* **TASK**:
Only a number is wanted here: how many lines in the entries below contain the word "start".

==== MATERIAL PROVIDED ====

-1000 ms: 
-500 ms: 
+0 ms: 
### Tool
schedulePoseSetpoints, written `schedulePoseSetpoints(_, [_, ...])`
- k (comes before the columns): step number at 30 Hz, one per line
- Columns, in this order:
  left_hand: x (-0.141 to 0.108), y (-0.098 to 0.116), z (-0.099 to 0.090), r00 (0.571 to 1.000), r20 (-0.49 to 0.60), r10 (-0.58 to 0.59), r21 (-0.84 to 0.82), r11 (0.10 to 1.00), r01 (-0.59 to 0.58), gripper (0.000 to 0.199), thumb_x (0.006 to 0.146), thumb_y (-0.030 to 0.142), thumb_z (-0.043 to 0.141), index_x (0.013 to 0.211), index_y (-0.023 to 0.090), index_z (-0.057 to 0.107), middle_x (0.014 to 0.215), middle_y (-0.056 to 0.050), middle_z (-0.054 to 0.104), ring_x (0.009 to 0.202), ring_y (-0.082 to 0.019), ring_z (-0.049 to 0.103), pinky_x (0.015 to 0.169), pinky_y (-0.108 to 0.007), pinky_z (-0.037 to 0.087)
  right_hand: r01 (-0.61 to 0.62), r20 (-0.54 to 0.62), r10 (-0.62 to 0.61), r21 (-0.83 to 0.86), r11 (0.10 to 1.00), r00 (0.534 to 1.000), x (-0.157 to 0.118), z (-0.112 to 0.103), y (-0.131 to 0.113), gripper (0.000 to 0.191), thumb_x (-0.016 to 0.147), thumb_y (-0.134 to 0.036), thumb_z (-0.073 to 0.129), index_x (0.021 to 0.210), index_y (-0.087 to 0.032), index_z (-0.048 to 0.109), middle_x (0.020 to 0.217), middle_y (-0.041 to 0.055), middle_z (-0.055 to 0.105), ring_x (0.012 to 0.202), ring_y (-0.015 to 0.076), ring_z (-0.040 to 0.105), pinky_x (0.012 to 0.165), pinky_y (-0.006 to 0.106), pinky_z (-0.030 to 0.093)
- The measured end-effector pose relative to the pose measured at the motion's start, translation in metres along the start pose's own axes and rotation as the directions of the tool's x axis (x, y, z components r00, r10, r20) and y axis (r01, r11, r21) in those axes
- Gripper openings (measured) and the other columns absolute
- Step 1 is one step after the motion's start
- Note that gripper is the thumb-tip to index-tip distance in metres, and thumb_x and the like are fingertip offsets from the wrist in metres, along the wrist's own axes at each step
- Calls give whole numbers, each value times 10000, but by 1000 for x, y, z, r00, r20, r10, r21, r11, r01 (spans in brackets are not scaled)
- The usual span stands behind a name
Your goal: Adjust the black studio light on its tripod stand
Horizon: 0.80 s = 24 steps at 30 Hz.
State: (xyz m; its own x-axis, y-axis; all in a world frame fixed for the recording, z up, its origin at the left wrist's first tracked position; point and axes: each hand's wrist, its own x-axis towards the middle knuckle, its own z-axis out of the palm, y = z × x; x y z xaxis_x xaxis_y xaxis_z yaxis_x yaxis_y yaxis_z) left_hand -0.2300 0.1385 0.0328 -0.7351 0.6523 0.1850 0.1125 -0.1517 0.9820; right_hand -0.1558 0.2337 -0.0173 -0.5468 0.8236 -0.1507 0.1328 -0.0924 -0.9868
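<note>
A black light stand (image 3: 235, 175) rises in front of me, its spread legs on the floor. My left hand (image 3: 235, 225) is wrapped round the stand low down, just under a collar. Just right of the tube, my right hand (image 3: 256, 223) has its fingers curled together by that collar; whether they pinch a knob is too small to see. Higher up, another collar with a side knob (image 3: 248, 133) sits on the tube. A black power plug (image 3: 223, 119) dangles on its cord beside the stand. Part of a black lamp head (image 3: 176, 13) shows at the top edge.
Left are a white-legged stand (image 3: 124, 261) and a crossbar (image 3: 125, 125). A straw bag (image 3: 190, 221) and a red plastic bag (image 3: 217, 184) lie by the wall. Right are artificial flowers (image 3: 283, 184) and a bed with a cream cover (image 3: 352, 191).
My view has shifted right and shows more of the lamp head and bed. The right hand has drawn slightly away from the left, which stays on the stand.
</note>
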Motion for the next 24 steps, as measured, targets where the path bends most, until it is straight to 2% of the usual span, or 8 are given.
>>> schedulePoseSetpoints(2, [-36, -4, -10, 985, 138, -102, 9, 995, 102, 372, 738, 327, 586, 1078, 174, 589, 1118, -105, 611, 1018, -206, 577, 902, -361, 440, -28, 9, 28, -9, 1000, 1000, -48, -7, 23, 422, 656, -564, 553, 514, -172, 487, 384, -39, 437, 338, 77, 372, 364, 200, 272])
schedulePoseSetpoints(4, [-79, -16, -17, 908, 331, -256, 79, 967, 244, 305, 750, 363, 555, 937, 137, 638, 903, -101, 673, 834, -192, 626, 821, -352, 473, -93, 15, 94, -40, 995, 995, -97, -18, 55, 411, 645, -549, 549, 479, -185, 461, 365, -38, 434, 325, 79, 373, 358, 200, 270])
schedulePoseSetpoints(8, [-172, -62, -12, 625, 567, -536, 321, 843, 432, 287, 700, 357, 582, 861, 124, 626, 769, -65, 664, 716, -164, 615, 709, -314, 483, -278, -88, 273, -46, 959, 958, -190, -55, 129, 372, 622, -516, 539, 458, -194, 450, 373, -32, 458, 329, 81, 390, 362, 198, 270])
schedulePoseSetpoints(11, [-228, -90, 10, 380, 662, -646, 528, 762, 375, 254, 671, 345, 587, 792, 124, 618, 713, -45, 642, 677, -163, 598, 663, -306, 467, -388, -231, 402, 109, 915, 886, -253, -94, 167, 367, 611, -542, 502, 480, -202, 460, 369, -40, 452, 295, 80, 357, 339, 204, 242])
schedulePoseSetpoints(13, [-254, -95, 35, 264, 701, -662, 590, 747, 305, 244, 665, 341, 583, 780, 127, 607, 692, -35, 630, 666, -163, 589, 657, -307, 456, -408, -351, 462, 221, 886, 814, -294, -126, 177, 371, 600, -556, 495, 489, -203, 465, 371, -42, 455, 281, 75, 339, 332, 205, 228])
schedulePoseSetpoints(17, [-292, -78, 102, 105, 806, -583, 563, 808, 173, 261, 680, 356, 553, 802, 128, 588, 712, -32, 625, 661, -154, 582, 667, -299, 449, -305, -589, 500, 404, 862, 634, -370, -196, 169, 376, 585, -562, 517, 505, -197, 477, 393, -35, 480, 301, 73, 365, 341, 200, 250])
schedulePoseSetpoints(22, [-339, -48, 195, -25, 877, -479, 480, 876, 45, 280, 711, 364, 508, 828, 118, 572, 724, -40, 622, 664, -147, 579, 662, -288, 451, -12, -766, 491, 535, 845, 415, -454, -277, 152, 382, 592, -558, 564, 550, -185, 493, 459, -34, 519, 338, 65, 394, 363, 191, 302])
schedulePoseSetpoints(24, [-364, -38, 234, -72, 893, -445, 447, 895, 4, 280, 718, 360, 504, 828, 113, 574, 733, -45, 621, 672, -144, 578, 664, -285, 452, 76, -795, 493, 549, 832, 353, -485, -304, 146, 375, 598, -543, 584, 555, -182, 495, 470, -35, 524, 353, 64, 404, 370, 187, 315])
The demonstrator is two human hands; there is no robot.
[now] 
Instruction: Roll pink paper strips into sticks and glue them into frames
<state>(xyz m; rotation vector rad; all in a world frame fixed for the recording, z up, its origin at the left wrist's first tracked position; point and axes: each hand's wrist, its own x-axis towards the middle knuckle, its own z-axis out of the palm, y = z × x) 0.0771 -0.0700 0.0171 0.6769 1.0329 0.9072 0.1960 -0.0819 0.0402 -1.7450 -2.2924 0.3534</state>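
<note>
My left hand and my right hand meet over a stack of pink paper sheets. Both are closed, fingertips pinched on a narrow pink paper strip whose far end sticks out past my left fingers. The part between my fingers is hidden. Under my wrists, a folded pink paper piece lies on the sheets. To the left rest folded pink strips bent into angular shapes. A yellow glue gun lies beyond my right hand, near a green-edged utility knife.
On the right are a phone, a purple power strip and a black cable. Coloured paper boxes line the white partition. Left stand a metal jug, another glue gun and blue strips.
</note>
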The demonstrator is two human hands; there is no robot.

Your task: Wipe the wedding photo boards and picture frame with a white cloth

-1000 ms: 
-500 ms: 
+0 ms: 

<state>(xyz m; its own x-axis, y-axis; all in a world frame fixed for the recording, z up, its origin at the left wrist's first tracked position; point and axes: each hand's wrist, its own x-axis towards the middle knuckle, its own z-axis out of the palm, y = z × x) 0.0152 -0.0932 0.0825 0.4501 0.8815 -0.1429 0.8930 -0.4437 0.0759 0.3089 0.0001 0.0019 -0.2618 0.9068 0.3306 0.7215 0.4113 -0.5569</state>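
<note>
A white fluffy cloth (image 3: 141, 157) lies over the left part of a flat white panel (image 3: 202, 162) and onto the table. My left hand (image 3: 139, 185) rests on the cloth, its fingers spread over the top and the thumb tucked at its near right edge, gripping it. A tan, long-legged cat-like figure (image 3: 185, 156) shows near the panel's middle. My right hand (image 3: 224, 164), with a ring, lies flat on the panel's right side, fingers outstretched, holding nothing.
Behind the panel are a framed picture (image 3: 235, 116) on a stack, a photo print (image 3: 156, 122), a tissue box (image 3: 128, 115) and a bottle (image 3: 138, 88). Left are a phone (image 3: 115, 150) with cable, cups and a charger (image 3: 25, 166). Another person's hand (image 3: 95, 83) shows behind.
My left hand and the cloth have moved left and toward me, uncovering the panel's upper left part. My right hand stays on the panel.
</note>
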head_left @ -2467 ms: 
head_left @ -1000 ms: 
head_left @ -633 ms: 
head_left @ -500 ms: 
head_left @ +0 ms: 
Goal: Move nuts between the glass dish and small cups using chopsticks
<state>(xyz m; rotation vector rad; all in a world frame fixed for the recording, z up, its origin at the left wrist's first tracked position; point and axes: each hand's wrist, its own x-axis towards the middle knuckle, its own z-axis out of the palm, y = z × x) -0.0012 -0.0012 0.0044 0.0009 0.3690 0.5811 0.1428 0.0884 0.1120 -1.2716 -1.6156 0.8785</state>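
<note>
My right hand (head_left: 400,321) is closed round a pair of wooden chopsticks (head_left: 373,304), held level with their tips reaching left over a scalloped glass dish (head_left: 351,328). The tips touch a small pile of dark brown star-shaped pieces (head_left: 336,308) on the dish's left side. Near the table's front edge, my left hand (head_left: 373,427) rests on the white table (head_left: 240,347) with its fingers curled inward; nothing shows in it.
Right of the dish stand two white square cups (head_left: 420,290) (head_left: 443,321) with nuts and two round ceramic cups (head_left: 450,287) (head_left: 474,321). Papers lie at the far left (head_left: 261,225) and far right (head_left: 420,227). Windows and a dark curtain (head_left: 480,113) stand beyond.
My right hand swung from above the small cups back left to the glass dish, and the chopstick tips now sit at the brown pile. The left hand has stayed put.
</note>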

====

* **SOLVED EXERCISE**:
2